Picasso peint à Perpignan – années 1950
Dans les années 1950, Pablo Picasso a commencé à passer ses étés à Perpignan, séjournant à l'Hôtel de Lazerme, une grande maison de ville située juste à côté de la place de la Loge, et remplissant ses chambres aux murs roses de croquis, de dessins et d'expériences céramiques.
Il peint les habitants, offre des cadeaux (dont un collier en or en forme de taureau) et dessine des portraits de son hôtesse Paule de Lazerme en costume traditionnel catalan. Aujourd'hui, certaines de ses œuvres réalisées à Perpignan sont exposées dans des musées en France et en Espagne, mais quelques-unes sont peut-être encore cachées dans des collections familiales.
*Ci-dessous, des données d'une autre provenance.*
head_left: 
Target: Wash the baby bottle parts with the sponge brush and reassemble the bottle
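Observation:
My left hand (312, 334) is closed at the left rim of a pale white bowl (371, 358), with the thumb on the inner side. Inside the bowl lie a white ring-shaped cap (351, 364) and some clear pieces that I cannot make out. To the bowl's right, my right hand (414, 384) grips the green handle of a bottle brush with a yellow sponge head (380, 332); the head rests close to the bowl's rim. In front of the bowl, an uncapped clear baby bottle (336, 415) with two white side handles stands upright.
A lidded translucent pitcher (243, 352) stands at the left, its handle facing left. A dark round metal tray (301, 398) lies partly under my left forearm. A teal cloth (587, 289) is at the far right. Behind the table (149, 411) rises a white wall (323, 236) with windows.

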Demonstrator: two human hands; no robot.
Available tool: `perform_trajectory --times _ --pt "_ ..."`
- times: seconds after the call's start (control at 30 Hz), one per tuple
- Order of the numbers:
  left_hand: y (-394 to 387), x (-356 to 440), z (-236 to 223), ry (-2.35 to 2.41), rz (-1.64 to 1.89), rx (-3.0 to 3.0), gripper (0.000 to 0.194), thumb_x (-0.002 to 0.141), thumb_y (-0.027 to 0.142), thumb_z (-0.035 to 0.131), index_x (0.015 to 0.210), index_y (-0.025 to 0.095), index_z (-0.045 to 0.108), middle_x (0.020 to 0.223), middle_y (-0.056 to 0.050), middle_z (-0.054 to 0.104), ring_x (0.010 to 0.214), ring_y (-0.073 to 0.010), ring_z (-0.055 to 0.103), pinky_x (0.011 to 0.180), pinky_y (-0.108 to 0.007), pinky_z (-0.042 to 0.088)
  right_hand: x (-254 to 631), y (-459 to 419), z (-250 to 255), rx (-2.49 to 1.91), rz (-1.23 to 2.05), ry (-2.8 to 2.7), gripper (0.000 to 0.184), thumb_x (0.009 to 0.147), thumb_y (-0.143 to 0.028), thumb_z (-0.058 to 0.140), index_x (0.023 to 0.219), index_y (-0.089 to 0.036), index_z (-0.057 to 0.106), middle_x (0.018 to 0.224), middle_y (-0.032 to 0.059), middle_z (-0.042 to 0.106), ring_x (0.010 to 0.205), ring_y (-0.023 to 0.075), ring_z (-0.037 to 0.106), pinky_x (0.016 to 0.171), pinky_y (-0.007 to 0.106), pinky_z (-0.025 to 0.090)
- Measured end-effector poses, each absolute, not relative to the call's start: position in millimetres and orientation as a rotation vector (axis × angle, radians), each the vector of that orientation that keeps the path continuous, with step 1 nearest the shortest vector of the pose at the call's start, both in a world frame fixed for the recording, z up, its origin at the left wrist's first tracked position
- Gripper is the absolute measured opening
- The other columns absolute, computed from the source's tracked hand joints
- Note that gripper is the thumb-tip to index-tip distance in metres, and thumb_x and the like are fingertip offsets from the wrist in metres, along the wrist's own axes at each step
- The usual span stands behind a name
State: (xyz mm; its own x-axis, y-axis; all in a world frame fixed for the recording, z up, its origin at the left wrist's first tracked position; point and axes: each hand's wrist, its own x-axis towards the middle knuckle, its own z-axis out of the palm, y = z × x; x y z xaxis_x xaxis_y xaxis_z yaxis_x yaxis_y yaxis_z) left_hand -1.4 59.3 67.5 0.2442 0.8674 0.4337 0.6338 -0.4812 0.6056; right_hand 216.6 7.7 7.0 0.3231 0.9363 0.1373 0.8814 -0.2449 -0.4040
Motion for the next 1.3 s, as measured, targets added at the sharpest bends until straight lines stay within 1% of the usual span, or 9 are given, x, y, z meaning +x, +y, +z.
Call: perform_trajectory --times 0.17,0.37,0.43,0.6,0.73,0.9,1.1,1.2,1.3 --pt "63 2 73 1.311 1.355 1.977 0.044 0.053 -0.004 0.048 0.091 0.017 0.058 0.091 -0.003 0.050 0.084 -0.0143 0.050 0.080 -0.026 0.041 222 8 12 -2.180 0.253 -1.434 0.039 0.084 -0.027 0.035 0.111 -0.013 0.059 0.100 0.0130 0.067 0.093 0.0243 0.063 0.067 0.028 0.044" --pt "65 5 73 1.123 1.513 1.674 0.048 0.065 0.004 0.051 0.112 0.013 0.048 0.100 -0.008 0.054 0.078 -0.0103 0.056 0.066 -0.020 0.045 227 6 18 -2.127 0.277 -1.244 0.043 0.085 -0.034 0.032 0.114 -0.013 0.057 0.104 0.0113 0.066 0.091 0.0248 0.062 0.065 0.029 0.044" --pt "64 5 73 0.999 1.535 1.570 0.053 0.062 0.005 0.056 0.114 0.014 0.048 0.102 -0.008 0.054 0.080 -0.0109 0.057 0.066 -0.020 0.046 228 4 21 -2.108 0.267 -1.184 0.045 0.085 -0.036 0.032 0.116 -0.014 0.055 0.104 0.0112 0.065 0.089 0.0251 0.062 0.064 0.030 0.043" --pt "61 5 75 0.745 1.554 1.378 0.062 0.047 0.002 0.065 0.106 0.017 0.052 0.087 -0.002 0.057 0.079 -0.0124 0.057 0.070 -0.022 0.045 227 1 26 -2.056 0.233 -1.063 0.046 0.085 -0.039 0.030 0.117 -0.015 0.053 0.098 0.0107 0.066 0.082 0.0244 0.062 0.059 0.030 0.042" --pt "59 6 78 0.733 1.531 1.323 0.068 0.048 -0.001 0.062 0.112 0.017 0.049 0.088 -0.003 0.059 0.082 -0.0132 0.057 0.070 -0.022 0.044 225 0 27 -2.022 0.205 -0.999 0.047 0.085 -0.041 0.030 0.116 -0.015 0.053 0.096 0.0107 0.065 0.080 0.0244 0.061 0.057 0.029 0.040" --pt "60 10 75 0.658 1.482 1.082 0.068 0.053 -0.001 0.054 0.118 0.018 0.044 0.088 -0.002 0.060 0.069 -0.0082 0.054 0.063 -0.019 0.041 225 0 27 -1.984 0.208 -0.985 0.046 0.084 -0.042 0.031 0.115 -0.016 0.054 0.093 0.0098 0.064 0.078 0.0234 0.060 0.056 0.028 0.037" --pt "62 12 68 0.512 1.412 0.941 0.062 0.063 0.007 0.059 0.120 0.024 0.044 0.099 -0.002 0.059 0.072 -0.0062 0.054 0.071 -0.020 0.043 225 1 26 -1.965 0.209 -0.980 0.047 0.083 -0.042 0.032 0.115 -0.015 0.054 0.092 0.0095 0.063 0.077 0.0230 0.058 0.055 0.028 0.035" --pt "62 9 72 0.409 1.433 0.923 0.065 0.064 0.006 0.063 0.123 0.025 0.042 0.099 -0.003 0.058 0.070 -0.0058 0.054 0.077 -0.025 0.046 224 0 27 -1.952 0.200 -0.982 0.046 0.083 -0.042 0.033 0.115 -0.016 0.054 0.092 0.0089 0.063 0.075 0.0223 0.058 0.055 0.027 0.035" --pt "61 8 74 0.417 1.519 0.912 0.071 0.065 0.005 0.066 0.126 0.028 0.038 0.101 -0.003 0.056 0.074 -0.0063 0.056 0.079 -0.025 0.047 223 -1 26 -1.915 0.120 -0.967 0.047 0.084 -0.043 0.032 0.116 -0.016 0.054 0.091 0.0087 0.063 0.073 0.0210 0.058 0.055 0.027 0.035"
Salvador Dalí déclare Perpignan centre de l'univers – 1965
Pour ne pas être en reste, Salvador Dalí fit une entrée spectaculaire en 1965. Il arriva en train vêtu d'un uniforme d'amiral de la marine, de pantoufles à pompons rouges et accompagné d'un ocelot en laisse, annonçant que la gare de Perpignan était « le centre de l'univers ».
Dalí affirmait avoir eu une vision cosmique sur le quai de la gare en 1963. Pour l'honorer, il peignit La gare mystique de Perpignan, une explosion de surréalisme, de crucifix et de géométrie fondante, avec lui-même planant au-dessus des voies ferrées.